Et soudain, oui, j'en suis sûre, c'est elle, la première mère de mon père, ma grand-mère de sang que je n'ai pas connue. Mon angoisse se cristallise d'un coup et tous ces moments de délire qui étaient sur le point de m'anéantir entre soudain en résonance. Je comprends la gêne qui a toujours plané autour de cette grand-mère-là, aïeule mystérieuse dont on ne nous parlait jamais, et le lien se fait avec les images brumeuses de ma nuit : oui, ma grand-mère était comme on dit « passée à l'acte ». Allons, n'ayons pas peur des mots, elle s'était suicidée.

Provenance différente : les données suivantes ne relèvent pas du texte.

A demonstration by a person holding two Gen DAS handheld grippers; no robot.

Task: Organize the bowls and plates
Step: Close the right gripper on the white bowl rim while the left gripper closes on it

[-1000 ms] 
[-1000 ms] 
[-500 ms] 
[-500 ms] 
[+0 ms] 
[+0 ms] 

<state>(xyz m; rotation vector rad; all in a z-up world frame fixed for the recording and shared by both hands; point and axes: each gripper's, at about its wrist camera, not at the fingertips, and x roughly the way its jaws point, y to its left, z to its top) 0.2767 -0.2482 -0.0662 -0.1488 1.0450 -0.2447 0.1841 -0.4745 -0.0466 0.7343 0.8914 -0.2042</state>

J'irai voir papa ce soir (…)
d'ailleurs, je me souviens qu'un jour il m'avait parlé un peu de sa première mère, enfin de ce qu'il lui en avait été dit, parfois, à demi-mot, et de ce qu'il avait cru comprendre, il y a longtemps, en surprenant une conversation : cette fameuse « maladie intestinale », ces médecins qui n'avaient pas pu la soigner – décidément ! - et sa mort brutale, deux mois après avoir accouché.
Guérir les blessures du passé, c'est éviter aux générations suivantes à les porter.